Il y a des avancées des normes juridiques, par exemple on est passé du « droit de garde » à «  l’exercice de l’autorité parentale », l’exercice conjoint, partagé. Sur l’accès aux origines la loi de 2001 permet à l’enfant de demander la connaissance de ses origines, si sa mère ne s’y oppose pas il pourra y accéder, en revanche si elle s’y oppose c’est le droit de la femme qui l’emporte.

L’histoire des droits c’est l’histoire de coups de butoir et d’avancées et ensuite le combat pour la mise en œuvre.

Et puis il y a un instrument important,  vous allez en entendre parler puisque on va commémorer ces jours-ci le 25ème anniversaire de la Convention Internationale des Droits de l’Enfant. Ça n’est pas une simple déclaration, c’est un traité qui engage les états entre eux, c’est un texte qui peut créer des droits directs pour les personnes. Tout traité peut être invoqué contre une loi qui serait contraire, à fortiori contre un décret ou une circulaire. Par exemple j’ai revu hier une  juge d’instance à Lille qui avait rendu une décision qui a admis, en fonction de l’article 12 de la Convention Internationale, qu’un enfant soit présent dans la procédure de séparation des parents qui ne sont pas mariés. Il avait le droit d’être assisté d’un avocat, avait le droit de contester la décision, était partie prenante au procès parental. Elle anticipait sur une de mes propositions mais qui n’a pas encore était adoptée.
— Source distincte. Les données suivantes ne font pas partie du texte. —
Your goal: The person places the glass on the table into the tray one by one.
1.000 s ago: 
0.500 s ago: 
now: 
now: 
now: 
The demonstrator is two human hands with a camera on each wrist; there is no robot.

La Convention Internationale est un traité moderne qui adopte le point de vue de Françoise Dolto, l’enfant est une personne, il reconnait une série de droits civils par exemple le droit d’être élevé par ses deux parents, des droits politiques comme la liberté d’association, des droits économiques comme le fait de bénéficier de revenus décents, des droits sociaux comme l’accès à la santé, à l’éducation, aux loisirs. Cette Convention est un projet démocratique, un vrai projet politique, un projet de société c’est notre base de référence au niveau de la loi.
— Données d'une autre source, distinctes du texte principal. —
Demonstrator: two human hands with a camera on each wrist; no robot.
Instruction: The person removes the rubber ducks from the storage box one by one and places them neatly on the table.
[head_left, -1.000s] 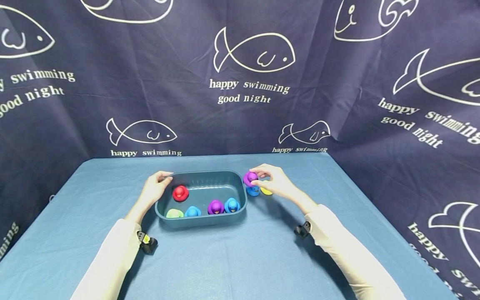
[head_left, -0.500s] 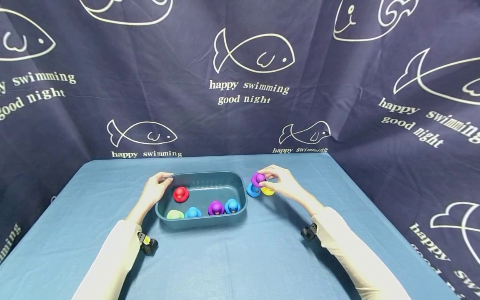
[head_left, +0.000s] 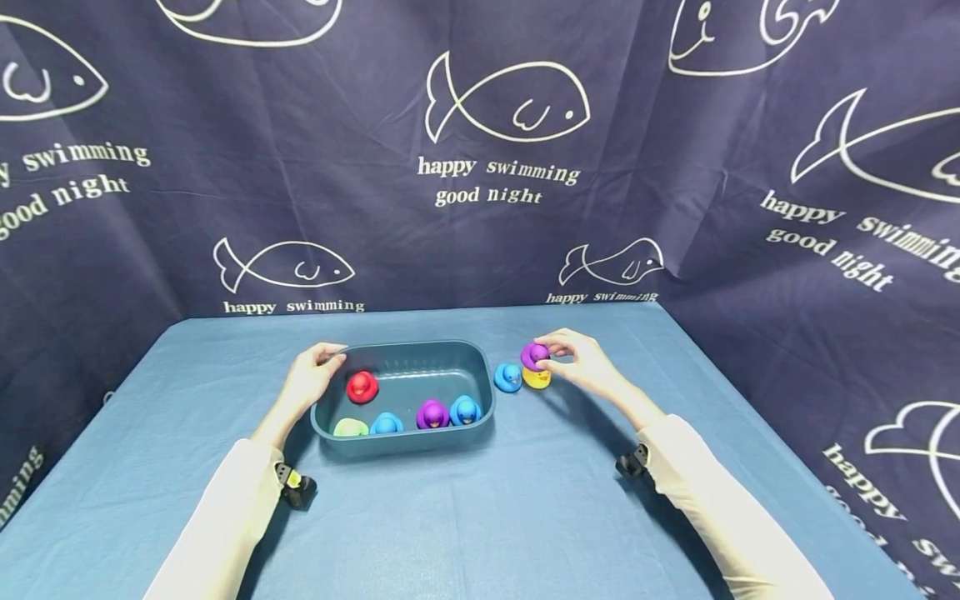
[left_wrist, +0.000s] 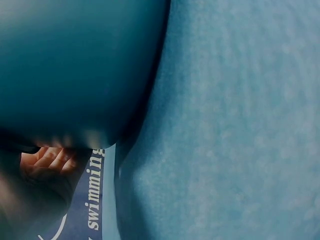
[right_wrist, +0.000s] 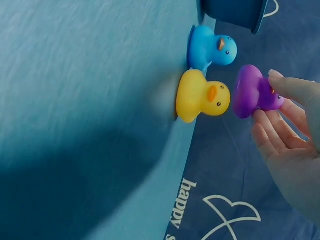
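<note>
My right hand (head_left: 579, 360) pinches a purple rubber duck (right_wrist: 254, 92) between thumb and fingers. The duck is held up over a yellow rubber duck (right_wrist: 197, 97), which stands on the table beside a blue rubber duck (right_wrist: 207, 48). At the far left corner of a dark teal bin (head_left: 405, 444), my left hand (head_left: 309, 373) grips the rim with thumb and fingers. In the left wrist view the bin's outer wall (left_wrist: 75, 70) covers much of that hand.
Inside the bin are a red duck (head_left: 362, 387), a pale green duck (head_left: 350, 427), two blue ducks and a purple duck (head_left: 432, 414). Blue cloth (head_left: 450, 525) covers the table. Dark fabric (head_left: 480, 250) printed with fish hangs behind and at the sides.
My right hand has carried the purple duck to the right, from above the blue duck beside the bin to above the yellow one. My left hand stays on the bin's rim.
</note>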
La ministre de la famille, Mme Rossignol, a obtenu le feu vert gouvernemental, suite à un véritable combat, d’aller à Genève, de signer le 3ème protocole additionnel à la Convention Internationale qui ouvre le droit à des recours individuels. C’est-à-dire qu’un enfant qui estimera, accompagné par un avocat, une association, que ses droits ont été violés en France pourra saisir le Comité des droits de l’enfant de l’ONU avec une décision symbolique qui va être rendue. Ça sera néanmoins une condamnation au sens moral du terme pour la France qui se targue d’être le pays des droits de l’homme. La première fois qu’un haut fonctionnaire français revenu de Genève où le rapport de la France passait en examen me disait « Vous vous rendez compte le Russe avec sa vodka il est venu me dire qu’en France c’était scandaleux parce que les filles pouvaient se marier à 15 ans et les garçons à 18 ans. En d’autres termes on permettait la pratique du mariage forcé. » Dix ans plus tard on a voté l’égalité d’âge par rapport au mariage, 18 ans, justement pour lutter contre les mariages forcés. On ne peut pas négliger dans une société mondialisée comme la nôtre la condamnation que nous pourrions avoir.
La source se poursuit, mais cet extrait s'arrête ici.